THE DATA:
——
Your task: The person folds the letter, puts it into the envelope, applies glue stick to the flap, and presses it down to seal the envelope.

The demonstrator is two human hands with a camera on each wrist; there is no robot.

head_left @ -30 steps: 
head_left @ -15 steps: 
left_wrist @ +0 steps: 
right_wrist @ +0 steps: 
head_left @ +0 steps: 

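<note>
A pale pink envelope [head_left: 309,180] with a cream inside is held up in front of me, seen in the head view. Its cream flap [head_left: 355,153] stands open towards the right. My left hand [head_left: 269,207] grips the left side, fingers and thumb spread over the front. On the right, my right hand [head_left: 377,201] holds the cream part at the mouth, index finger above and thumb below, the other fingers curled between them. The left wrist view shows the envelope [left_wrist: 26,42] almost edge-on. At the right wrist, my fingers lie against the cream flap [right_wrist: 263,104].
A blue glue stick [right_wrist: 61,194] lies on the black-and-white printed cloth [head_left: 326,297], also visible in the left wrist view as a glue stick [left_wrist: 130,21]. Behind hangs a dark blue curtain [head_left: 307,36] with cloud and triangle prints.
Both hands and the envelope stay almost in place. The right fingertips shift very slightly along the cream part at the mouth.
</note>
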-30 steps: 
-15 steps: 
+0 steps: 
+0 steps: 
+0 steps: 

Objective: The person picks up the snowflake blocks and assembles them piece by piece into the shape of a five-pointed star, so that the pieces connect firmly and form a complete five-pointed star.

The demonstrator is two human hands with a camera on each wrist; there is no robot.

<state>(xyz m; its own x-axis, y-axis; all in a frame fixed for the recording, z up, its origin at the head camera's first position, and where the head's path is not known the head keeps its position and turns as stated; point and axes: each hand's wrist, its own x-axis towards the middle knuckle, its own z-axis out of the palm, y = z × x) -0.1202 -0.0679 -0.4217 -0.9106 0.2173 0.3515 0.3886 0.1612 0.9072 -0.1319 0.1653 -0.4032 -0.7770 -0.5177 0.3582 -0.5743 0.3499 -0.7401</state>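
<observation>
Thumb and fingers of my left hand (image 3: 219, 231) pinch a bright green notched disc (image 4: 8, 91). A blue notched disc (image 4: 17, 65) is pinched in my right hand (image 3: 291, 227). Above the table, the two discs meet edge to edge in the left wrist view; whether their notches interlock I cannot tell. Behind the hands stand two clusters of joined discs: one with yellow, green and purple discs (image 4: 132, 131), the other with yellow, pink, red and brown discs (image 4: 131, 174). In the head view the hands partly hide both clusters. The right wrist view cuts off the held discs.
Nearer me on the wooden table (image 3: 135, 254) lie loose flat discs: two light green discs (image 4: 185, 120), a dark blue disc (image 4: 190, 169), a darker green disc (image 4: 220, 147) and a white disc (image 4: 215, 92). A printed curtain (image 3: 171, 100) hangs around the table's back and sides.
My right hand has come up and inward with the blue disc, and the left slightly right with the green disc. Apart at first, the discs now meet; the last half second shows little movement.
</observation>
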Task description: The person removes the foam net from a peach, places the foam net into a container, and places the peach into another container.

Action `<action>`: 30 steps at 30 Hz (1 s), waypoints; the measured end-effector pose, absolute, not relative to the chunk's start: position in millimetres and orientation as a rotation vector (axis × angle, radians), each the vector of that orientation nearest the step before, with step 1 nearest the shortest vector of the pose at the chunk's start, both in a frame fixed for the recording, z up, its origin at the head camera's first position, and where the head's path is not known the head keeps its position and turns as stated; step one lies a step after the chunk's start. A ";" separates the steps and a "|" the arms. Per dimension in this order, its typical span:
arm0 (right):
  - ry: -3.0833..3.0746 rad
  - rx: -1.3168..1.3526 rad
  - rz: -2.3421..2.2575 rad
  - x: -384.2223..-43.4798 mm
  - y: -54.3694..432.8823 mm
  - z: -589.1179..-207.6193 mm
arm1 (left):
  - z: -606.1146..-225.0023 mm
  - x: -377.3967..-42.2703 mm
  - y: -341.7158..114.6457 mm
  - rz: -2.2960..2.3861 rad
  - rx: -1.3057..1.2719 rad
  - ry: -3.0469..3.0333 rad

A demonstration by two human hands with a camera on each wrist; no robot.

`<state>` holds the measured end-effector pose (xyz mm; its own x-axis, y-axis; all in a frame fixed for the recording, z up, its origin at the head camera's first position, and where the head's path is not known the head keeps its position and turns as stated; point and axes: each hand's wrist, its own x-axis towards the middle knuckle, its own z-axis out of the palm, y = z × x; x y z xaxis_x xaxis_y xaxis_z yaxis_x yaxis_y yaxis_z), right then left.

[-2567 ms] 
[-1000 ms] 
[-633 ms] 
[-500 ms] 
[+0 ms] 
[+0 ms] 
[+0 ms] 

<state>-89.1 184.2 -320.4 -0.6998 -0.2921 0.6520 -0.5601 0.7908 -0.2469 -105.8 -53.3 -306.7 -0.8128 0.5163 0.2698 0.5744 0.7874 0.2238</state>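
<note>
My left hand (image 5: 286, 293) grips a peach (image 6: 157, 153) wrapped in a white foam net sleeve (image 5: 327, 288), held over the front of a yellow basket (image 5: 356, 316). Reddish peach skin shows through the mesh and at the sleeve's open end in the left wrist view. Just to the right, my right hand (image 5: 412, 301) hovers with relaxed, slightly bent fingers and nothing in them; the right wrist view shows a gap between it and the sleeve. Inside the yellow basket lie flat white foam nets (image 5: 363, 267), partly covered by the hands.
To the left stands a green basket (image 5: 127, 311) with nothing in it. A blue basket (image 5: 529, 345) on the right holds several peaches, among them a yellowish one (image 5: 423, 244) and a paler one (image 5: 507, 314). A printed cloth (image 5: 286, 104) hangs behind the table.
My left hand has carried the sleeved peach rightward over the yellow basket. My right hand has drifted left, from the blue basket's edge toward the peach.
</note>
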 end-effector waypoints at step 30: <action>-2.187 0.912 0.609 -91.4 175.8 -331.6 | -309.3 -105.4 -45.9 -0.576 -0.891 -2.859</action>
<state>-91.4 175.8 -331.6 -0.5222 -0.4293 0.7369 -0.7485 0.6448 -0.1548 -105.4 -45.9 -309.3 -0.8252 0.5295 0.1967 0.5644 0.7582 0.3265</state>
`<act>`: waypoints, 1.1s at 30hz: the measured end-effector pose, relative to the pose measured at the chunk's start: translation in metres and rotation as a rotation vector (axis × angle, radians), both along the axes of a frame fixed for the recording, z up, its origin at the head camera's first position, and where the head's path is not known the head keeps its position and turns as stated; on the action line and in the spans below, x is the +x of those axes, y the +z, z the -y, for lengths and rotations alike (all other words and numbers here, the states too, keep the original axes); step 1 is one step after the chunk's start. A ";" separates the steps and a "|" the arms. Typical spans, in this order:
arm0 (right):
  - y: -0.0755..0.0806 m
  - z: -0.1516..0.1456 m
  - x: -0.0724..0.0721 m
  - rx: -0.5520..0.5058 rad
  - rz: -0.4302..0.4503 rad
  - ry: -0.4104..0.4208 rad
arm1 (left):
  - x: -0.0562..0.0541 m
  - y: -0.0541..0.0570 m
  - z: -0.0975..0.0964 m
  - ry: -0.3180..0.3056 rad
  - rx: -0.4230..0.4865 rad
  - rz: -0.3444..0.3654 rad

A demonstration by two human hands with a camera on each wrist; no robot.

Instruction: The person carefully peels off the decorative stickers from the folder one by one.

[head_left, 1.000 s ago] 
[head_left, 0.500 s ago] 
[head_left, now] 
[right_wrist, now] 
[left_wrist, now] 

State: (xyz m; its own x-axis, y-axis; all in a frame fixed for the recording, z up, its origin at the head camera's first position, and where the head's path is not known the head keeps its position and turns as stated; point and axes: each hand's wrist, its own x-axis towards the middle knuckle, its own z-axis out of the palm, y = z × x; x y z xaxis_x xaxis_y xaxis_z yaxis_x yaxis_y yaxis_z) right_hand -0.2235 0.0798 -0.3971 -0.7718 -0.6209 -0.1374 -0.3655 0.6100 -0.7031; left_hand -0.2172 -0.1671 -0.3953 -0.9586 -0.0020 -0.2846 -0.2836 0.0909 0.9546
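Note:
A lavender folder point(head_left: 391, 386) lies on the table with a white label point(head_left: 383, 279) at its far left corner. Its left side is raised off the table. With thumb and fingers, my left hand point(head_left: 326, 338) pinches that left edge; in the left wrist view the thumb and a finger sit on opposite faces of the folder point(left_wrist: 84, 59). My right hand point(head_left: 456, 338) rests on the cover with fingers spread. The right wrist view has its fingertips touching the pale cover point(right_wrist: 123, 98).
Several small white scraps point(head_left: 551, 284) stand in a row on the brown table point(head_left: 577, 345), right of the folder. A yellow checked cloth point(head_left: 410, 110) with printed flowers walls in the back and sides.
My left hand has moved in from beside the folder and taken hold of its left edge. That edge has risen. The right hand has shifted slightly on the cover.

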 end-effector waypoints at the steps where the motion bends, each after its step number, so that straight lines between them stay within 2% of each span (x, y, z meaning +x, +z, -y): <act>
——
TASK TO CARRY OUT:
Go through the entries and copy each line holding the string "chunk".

RESULT OF THIS EXERCISE:
Action `<action>`: 30 steps at 30 Hz (1 s), waypoints; the measured end-effector pose, absolute, not relative to the chunk's start: position in millimetres and orientation as a rotation vector (axis × angle, radians), each the vector of that orientation nearest the step before, with step 1 nearest the shortest vector of the pose at the chunk's start, both in a frame fixed for the recording, z up, its origin at the head camera's first position, and where the head's path is not known the head keeps its position and turns as stated; step one lies a step after the chunk's start. A ";" separates the steps and a "|" the arms. Per dimension in this order, its typical span:
`<act>`: waypoints, 1.1s at 30hz: the measured end-effector pose, relative to the pose measured at the chunk's start: translation in metres and rotation as a rotation vector (axis × angle, radians), both along the axes of a frame fixed for the recording, z up, its origin at the head camera's first position, and where the head's path is not known the head keeps its position and turns as stated; on the action line and in the spans below, x is the +x of those axes, y the +z, z the -y, for lengths and rotations alike (all other words and numbers here, the states too, keep the original axes); step 1 is one step after the chunk's start. A ";" separates the steps and a "|" the arms. Typical spans, in this order:

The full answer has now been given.